§ WHAT NEEDS TO BE DONE:
Count every line below containing "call"; state the number only.
# # # #
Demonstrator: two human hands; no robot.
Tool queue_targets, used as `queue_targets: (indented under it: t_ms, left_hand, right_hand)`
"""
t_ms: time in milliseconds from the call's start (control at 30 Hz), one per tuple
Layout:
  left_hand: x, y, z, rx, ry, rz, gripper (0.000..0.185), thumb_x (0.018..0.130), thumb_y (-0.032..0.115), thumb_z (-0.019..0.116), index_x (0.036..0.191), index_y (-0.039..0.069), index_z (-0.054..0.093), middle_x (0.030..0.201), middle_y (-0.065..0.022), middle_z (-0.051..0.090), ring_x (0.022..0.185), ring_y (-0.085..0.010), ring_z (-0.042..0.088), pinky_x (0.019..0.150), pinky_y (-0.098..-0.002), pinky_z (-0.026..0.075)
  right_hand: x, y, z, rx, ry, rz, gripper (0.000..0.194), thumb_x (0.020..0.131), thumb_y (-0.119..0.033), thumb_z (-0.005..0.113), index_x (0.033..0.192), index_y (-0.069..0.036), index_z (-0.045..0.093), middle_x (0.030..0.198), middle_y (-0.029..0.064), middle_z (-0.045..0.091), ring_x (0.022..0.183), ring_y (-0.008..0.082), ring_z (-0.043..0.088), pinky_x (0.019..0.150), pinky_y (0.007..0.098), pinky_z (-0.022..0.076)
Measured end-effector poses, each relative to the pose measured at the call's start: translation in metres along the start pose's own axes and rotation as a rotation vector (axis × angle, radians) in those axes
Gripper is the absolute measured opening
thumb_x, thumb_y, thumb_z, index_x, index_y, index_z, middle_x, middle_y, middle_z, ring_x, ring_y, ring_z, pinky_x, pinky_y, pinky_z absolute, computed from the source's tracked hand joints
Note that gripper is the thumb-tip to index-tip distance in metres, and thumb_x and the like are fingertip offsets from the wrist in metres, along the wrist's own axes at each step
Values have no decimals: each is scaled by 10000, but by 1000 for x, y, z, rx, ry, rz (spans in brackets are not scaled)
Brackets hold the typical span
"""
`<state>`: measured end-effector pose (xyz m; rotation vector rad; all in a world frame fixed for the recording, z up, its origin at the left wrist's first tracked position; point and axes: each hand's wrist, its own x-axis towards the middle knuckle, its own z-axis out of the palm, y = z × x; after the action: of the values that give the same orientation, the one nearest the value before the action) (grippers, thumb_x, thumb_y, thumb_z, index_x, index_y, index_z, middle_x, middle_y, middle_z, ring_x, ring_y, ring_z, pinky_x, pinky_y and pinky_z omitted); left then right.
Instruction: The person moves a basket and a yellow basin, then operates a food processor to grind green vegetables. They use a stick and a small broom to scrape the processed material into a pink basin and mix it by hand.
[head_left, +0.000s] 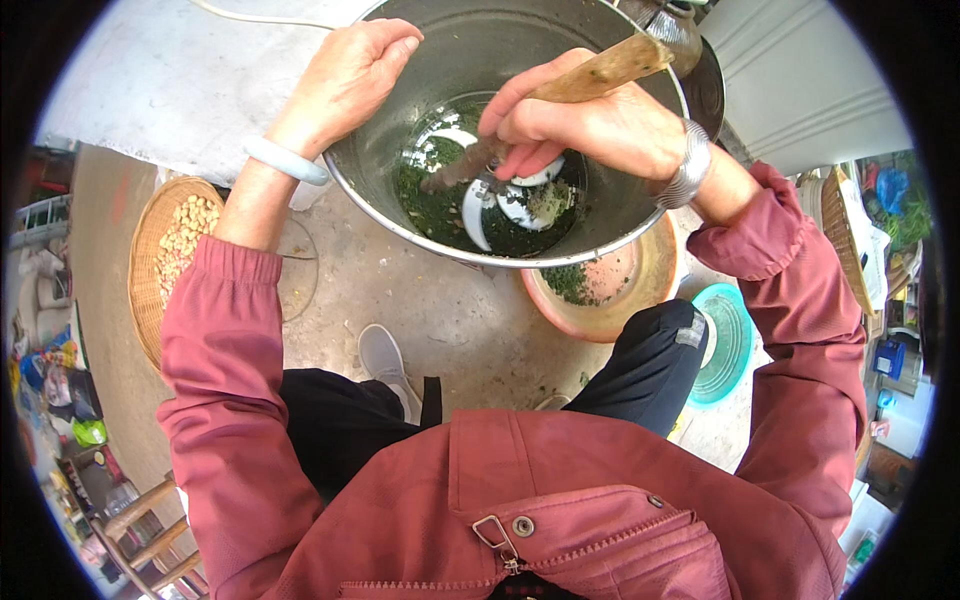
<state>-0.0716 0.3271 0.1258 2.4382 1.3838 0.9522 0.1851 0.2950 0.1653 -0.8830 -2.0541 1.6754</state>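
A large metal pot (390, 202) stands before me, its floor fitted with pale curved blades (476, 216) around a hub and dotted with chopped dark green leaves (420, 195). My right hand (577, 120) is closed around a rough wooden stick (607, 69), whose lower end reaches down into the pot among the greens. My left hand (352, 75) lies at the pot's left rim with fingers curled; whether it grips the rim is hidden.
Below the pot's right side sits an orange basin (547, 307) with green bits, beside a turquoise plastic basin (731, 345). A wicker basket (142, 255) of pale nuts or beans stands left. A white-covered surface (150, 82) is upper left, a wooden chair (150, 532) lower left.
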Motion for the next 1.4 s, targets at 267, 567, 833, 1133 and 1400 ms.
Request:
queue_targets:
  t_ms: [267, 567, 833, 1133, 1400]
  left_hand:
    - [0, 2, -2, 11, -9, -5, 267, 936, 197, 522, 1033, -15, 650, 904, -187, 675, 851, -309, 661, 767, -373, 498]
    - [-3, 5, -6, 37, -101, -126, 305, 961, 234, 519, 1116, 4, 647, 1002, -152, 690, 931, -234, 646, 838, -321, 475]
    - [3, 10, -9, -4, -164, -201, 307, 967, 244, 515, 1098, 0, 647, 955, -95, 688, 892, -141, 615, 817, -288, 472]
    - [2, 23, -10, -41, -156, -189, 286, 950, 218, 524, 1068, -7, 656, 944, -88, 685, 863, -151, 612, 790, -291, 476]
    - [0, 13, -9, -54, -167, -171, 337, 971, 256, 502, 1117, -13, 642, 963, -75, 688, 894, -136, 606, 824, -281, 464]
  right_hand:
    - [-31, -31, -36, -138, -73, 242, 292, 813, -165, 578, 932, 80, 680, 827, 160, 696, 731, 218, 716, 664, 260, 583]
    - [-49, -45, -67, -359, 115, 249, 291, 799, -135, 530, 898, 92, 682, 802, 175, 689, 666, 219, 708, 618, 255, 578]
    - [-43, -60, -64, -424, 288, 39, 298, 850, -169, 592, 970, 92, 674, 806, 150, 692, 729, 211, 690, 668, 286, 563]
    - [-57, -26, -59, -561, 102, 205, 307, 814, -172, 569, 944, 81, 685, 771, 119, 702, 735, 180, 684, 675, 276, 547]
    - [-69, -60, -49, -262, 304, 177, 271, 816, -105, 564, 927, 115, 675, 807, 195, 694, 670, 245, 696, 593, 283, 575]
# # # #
§ THE ANSWER:
2